Data basics for UX people

Why Data, Anyway?
UX designers have numerous methods to improve their design, such as user interview, focus group, diary study, persona, storyboard, task analysis, customer journey map etc. Many of the methods are intuitive and powerful; they speak a lot about user needs and stories. These qualitative methods are driven by the urge to understand the users, to empathize them to create better solutions.
However, qualitative methods aren’t always the best ways, especially when it comes to evaluating the prototypes and products. We often face evaluator effects when we conduct usability tests. We think we observe something objectively, but in fact we might be just seeing what we want to see. As the Yale psychology professor Paul Bloom says:
People are often highly confident in their ability to see things as others do, but their attempts are typically barely better than chance.
That’s why we need to step back and take a different perspective to understand the users. That’s where quantitative data and statistics come in.
Quantitative Metrics in UX Research
Quantitative research is not as difficult or expensive as one might think. If you conduct a qualitative usability test, such as think-aloud, then you can just measure some data during the test session, or/and add a short questionnaire after the session.
Here are some metrics that you can use to measure effectiveness, efficiency and satisfaction.
Metrics for Effectiveness
Can the user complete the tasks successfully? You can measure Task Success, Errors, Issues-based Metrics (usability problems found in the test), or Self-reported Metrics.
Metrics for Efficiency
How easily and quickly can a user complete the tasks? You can measure Time on Task, Efficiency Metrics such as page count and click count before completing the tasks, Learnability Metrics such as Task Time across Trials, or combination of those metrics. Behavioral metrics such as Eye-Tracking are also useful to measure efficiency.
Metrics for Satisfaction
Is the user satisfied by the interaction with your product? You can use Self-Reported Metrics such as System Usability Scale (SUS), Computer System Usability Questionnaire (CSUQ) and Net Promotor Score (NPS). Additionally, you could use behavioral and physiological metrics such as heart-rate, skin conductance or face expression, to estimate stress-levels and emotions that participants are not willing to say (some participants are too nice to speak their negative emotions!).
Which exact data you should collect depends on the goals of the users, the goals of your product, and conditions such as project schedule, budget and other resources.
The 4 Types of Data You should Know
Understanding your data is critical when analyzing the research results, because different types of data require different types of analysis. Below are the 4 types of data that you should know to do some statistics.
Nominal Data
Nominal data are groups or categories that are not ordered by numbers. For example, if you want to compare the performance between different user groups, such as “male vs. female” or “frequent user vs. non-frequent user”, the groups are not ordered and therefore are nominal data. (Of course you can put a number for each group for convenience, but that doesn’t mean you can compare the groups as numbers, as it is only arbitrary coding.) The examples of nominal data include user characteristics, locations, gender or groups with different expertise.
Ordinal Data
Ordinal data are ordered groups or categories. For example, when you ask users how often they use your website by choosing from “very often”, “often”, “sometimes” and “rarely”, then the acquired data are ordinal. In this case, “very often” means more than “often”, and “often” is more than “sometimes”. They are comparable but the distance between each rank is meaningless. In other words, you don’t know how much more often the user who chose “very often” uses it compared to a user who chose “sometimes”. Therefore, you can’t analyze the data using an average rank or other statistical methods.
Interval Data
Interval data are continuous data where the distances between each value are meaningful but there is no true zero point. An example is temperature data in Fahrenheit or Celsius. The distance between 10 degrees and 20 degrees are meaningful, but the zero point for temperature is only arbitrary. In UX researches, subjective rating data are often treated as interval data. Let’s look at this scale.

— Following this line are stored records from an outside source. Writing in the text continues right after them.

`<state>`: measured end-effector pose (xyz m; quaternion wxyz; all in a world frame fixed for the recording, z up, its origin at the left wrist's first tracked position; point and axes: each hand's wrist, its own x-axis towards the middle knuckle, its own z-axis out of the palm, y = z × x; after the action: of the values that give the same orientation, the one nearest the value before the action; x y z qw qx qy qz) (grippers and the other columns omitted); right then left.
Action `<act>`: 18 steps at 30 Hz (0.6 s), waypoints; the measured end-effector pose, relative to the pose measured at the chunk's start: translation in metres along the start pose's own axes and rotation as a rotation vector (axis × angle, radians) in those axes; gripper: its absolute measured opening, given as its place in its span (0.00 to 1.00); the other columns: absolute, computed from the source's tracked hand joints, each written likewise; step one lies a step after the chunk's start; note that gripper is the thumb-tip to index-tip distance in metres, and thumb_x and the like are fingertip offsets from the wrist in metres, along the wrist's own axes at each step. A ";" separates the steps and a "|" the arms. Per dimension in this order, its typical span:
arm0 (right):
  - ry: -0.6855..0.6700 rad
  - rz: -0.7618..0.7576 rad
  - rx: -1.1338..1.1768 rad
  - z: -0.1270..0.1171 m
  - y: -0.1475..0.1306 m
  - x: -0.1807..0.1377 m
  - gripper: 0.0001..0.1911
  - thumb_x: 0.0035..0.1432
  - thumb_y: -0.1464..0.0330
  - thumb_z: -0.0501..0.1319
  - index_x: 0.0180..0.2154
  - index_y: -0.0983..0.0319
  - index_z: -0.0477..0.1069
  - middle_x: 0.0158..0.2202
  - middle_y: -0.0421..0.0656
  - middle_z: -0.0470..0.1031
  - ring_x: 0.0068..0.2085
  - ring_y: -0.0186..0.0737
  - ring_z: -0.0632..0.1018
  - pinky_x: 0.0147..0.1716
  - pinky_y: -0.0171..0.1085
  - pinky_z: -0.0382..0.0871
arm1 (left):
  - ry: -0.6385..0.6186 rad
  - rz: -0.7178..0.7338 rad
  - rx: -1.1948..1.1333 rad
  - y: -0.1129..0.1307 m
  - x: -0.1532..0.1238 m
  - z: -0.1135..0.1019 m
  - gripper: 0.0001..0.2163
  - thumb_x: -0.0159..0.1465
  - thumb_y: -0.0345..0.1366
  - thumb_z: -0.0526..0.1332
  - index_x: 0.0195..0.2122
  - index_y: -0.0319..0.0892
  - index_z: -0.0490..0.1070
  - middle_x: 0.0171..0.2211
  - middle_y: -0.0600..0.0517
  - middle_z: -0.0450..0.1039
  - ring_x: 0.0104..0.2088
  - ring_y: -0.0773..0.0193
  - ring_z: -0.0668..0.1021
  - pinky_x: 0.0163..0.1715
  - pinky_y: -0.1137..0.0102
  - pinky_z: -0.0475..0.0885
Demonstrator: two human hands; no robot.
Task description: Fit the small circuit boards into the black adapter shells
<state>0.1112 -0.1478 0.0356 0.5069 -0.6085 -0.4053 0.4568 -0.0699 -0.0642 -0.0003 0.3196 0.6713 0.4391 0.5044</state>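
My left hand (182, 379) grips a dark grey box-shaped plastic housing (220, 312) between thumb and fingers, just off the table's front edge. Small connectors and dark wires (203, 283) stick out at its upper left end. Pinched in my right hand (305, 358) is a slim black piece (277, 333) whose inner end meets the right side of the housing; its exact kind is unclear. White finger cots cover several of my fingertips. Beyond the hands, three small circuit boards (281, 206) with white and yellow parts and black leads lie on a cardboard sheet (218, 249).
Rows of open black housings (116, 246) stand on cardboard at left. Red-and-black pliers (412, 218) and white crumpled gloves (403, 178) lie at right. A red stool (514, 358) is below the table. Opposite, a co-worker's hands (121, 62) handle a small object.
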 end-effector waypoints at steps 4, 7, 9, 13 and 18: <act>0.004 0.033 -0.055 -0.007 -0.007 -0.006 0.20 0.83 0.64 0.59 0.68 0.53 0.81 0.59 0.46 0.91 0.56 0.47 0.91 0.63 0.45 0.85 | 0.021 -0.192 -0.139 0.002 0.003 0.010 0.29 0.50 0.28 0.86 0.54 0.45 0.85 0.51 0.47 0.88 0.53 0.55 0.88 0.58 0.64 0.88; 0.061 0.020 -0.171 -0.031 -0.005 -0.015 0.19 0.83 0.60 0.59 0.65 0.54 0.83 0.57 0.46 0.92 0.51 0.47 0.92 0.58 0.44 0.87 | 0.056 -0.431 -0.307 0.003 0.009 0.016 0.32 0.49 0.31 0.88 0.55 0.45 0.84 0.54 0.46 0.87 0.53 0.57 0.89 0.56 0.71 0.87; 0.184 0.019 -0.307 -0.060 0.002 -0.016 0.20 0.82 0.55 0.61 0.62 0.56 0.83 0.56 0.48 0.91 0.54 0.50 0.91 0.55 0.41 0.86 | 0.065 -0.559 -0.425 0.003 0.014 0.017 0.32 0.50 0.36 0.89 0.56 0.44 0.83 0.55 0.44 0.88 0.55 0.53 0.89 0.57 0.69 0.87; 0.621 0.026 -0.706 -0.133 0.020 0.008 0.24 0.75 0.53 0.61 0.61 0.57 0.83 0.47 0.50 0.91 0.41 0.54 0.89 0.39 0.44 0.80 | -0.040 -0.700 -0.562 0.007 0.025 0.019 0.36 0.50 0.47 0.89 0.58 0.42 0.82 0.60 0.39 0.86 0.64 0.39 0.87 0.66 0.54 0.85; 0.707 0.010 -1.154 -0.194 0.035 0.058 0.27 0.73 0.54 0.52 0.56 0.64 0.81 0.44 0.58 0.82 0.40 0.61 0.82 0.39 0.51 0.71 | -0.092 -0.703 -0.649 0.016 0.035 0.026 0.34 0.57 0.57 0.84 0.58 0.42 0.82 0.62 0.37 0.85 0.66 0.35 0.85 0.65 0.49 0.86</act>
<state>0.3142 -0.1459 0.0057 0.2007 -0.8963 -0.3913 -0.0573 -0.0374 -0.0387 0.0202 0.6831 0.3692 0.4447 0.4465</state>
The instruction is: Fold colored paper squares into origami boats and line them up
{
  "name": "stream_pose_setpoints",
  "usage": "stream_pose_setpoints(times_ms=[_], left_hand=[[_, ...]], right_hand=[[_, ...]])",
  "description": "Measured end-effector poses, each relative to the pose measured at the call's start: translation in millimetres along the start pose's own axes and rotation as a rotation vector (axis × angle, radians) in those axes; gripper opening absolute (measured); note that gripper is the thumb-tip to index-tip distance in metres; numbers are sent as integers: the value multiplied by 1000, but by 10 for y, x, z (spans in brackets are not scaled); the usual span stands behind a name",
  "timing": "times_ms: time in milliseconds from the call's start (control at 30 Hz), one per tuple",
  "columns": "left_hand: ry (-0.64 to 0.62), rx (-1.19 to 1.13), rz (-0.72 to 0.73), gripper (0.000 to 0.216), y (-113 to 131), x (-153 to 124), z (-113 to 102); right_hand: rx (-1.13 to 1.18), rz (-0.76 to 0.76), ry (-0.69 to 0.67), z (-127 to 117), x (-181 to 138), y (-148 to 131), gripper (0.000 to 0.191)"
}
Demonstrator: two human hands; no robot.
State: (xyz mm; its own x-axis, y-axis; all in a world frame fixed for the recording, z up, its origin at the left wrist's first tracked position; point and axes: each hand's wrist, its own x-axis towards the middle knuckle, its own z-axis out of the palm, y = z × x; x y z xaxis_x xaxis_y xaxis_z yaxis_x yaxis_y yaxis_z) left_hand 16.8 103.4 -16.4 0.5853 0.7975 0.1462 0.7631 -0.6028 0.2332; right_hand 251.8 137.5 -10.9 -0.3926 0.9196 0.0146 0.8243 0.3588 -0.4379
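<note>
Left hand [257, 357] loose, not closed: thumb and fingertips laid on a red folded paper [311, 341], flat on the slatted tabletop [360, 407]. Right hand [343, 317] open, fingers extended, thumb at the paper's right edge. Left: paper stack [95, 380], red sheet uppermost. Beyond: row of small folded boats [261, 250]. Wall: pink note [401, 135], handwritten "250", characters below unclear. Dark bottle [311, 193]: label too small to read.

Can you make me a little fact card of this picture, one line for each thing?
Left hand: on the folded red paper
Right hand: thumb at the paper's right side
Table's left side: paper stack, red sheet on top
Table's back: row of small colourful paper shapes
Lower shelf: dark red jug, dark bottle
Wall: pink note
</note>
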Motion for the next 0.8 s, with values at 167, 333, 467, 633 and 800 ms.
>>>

It can be treated as ordinal data, but if the distances between each point are same and meaningful, then it can be treated as interval data. You can judge if it’s ordinal or interval by asking if the halfway point between two dots makes sense.
Ratio Data
Ratio data are almost same as interval data, but they have a true zero point. For example, when you measure task complete time, the acquired data are ratio data because there is an absolute zero point (zero seconds means no time at all, unlike when you say zero Celsius degrees where it’s just a certain point in the scale). Other examples of ratio data include age, height, weight and number of tasks completed.
What kind of Statistical Test should you use?
Now we understand the differences between 4 data types, let’s think about some statistical methods to analyze the data.
For Nominal Data — Frequency, Chi-square
Simple descriptive statistics can be used for nominal data. For example, you can count the numbers for each category and make a frequency table. To compare nominal data, you can use a statistical test called chi-square. Chi-square test is used to decide if two categorical data are related or unrelated (it’s called “dependent” or “independent” in statistics). For example, if you want to compare the preferences between different user groups, then you conduct chi-square test to see if the difference between user groups are significant or not. If you use Excel, you can use the function “CHITEST” to do the chi-square test easily.
For Ordinal Data — Frequency, Chi-square, Wilcoxon Rank Sum Test
Looking at frequencies is a common way to analyze ordinal data. For example, 20% of users rated the design excellent, 40% of users rated good, and so on. The differences between each order are meaningless, so you can’t calculate average ratings. For more advanced analysis, there is a method called Wilcoxon Rank Sum Test which is used to compare ordinal data. Wilcoxon test can be done using Excel, but it would be easier if you use a programming language such as R.
For Interval data — All descriptive statistics, T-Test, ANOVA, Correlation
Interval data allow you to use wide range of descriptive statistics, such as average and standard deviation. Also, you can use some inferential statistics to derive a general conclusion that applies to larger population, not limited to your test participants. One of the most common ways to analyze interval data is comparing the means(averages), using T-test or ANOVA. T-test is used to compare two samples; ANOVA is used to compare three or more samples. If you use Excel, you can simply use the function “TTEST” for T-test. It’s also possible to do ANOVA with Excel, using Analysis ToolPak add-in.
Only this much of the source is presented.